No fees or costs are awarded on appeal.
       Justices BURDICK, J. JONES and HORTON CONCUR.
       Chief Justice EISMANN, specially concurring.
       I concur in the majority opinion, but write to add an additional comment.
       If we were to expand Harrigfeld v. Hancock, 140 Idaho 134, 90 P.3d 884 (2004), as
requested by Ms. Soignier, what amount of money would she be entitled to receive? That was a
question she could not answer during oral argument.
       Cowan had already received a distribution from the trust prior to making his final will.
The money received was obviously no longer subject to the trust, and he made no attempt to
bequest that money to Ms. Soignier. Had he wanted to, he certainly could have done so either by
making a specific bequest to her or granting her a portion of the residue of the estate other than
“[a]ll beneficial interests that I have in any trusts.” He did neither. Assuming that he wanted to
give her a bequest, it was certainly not the money he had already received.

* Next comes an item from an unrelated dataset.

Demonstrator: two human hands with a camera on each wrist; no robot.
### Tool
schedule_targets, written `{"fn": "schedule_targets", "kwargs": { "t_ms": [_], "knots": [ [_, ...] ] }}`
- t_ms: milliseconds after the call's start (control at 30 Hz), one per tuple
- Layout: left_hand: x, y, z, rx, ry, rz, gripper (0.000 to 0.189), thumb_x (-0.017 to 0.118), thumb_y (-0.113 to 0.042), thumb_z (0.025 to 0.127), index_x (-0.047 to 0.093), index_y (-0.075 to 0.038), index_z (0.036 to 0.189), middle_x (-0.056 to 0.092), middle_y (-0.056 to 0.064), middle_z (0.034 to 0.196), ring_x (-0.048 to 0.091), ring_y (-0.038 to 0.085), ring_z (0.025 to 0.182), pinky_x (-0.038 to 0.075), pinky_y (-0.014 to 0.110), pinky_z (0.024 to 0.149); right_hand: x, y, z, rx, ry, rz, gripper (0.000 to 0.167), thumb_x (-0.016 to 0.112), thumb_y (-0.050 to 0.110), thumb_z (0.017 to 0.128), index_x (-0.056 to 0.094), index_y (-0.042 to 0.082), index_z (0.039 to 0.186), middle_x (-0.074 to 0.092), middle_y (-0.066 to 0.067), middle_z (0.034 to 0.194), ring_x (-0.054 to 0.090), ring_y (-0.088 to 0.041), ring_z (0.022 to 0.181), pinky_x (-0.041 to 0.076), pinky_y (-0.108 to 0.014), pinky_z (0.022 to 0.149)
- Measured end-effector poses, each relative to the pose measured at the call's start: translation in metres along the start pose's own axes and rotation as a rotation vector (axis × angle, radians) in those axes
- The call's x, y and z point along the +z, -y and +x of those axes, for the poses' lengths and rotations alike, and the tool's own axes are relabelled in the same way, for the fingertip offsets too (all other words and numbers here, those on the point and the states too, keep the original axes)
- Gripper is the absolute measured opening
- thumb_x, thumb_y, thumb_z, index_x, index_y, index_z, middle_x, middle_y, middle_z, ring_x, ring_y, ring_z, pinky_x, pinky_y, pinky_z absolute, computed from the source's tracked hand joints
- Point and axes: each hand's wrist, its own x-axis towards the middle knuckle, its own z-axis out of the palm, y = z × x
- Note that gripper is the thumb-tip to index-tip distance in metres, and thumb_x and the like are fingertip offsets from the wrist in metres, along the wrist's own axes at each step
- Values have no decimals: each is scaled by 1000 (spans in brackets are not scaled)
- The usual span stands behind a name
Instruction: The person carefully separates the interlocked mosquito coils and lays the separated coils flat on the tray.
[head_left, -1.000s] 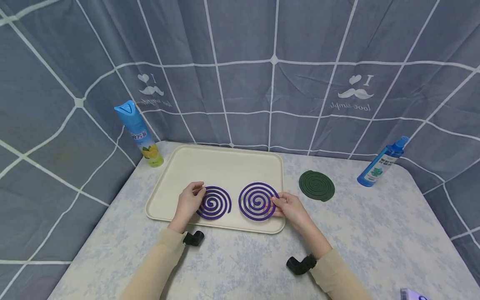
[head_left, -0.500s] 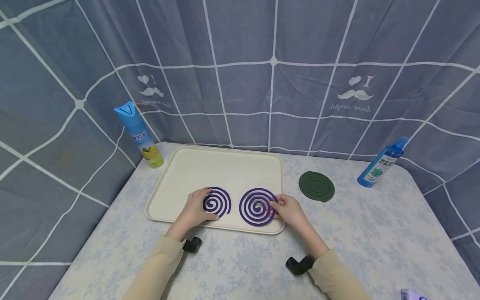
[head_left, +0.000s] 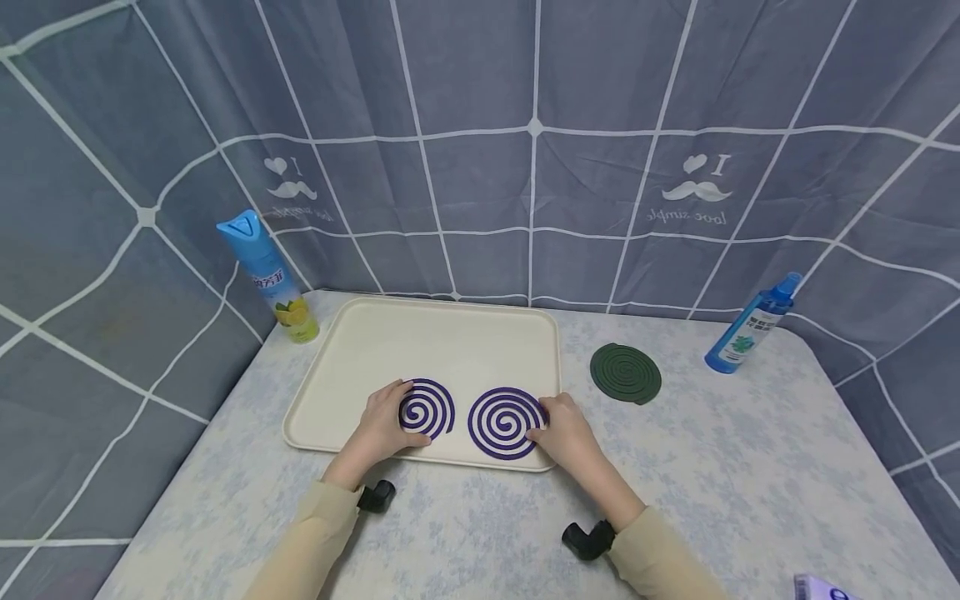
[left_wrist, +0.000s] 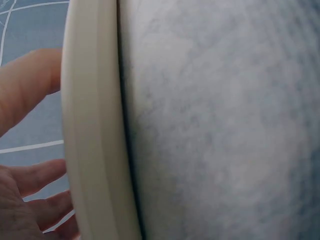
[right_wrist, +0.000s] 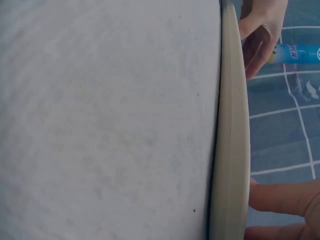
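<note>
Two purple mosquito coils lie side by side near the front edge of a cream tray point(head_left: 435, 337) in the head view. My left hand point(head_left: 378, 425) curves round the left side of the left coil point(head_left: 426, 408), its thumb at the front rim and fingertips at the back rim. My right hand point(head_left: 570, 433) holds the right rim of the right coil point(head_left: 504, 423), with the thumb over its turns. Both wrist views show fingers behind the tray's front wall point(left_wrist: 95, 125), which hides the coils there.
A dark green coil pair point(head_left: 626, 372) lies on the table right of the tray. A spray can point(head_left: 268, 275) stands at the back left, a blue spray bottle point(head_left: 750, 325) at the back right. A lilac box point(head_left: 817, 588) is cut off at the front right.
My right hand has lowered the right coil onto the tray. My left hand has moved from the left coil's upper left edge to span its left side, thumb now at the front.
</note>
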Motion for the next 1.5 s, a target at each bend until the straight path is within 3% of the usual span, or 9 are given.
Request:
{"fn": "schedule_targets", "kwargs": {
  "t_ms": [200,467,667,800,900,1033,1267,1367,1500],
  "knots": [
    [-2,-1,3,-14,12,2,94,89,-21,71,38,5,146,33,29,153,25,49,141,28,64,112,1,3,0,-37,5,-22,66,86,16,74,57,-8,129,57,-23,126,52,-42,120,47,-52,101],
    [-2,1,3,-29,-5,2,97,90,-23,70,37,6,146,33,29,152,26,49,140,30,65,111,3,3,2,-61,42,-38,79,89,20,71,53,-4,136,53,-20,138,47,-38,124,46,-53,103],
    [-5,-1,3,-39,-13,0,93,87,-24,74,36,6,146,33,32,151,25,51,140,30,65,111,-2,3,2,-64,48,33,71,86,20,75,54,-2,135,54,-19,136,46,-38,126,44,-54,104],
    [-9,-9,5,-30,-54,-27,81,79,-24,84,36,5,147,34,32,150,22,51,141,28,66,112,-13,-5,3,-36,22,142,56,78,20,84,58,2,133,59,-15,128,55,-32,117,50,-49,94],
    [-11,-25,10,-4,-102,-86,70,73,-22,89,41,3,145,37,29,150,23,49,142,27,64,113,-31,-16,8,-13,-23,228,45,73,20,88,62,3,129,63,-15,123,61,-31,109,53,-45,85],
    [-9,-58,24,50,-131,-181,58,70,-22,92,49,-1,141,44,24,147,31,46,140,32,60,112,-61,-37,20,23,-60,269,41,67,23,94,62,2,128,64,-19,124,61,-34,110,55,-44,83],
    [27,-124,64,242,-132,-399,34,66,-16,95,63,-5,127,63,15,131,58,33,121,50,47,100,-97,-80,41,86,-64,166,49,61,30,98,56,-2,134,57,-26,134,54,-42,121,49,-53,97],
    [49,-153,79,274,-74,-426,32,66,-16,95,64,-6,125,66,12,126,62,29,116,53,40,95,-105,-96,49,117,-63,100,54,60,31,98,53,-7,135,53,-31,136,51,-47,123,46,-58,99],
    [80,-181,93,220,72,-368,38,66,-20,95,60,-5,130,63,12,130,62,28,116,54,36,92,-109,-115,54,184,-51,35,63,61,34,96,47,-13,136,47,-37,137,45,-53,126,43,-61,101]
  ]
}}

So, what was it?
How much money did he want her to receive? Any contention that Cowan intended for Ms.
Soignier to receive some specific sum of money is certainly contrary to the provisions of his will
because he did not bequeath her any specific sum. The need to speculate as to what he would
supposedly have done had his attorney given different advice shows why Harrigfeld should not
be expanded as Ms. Soignier requests.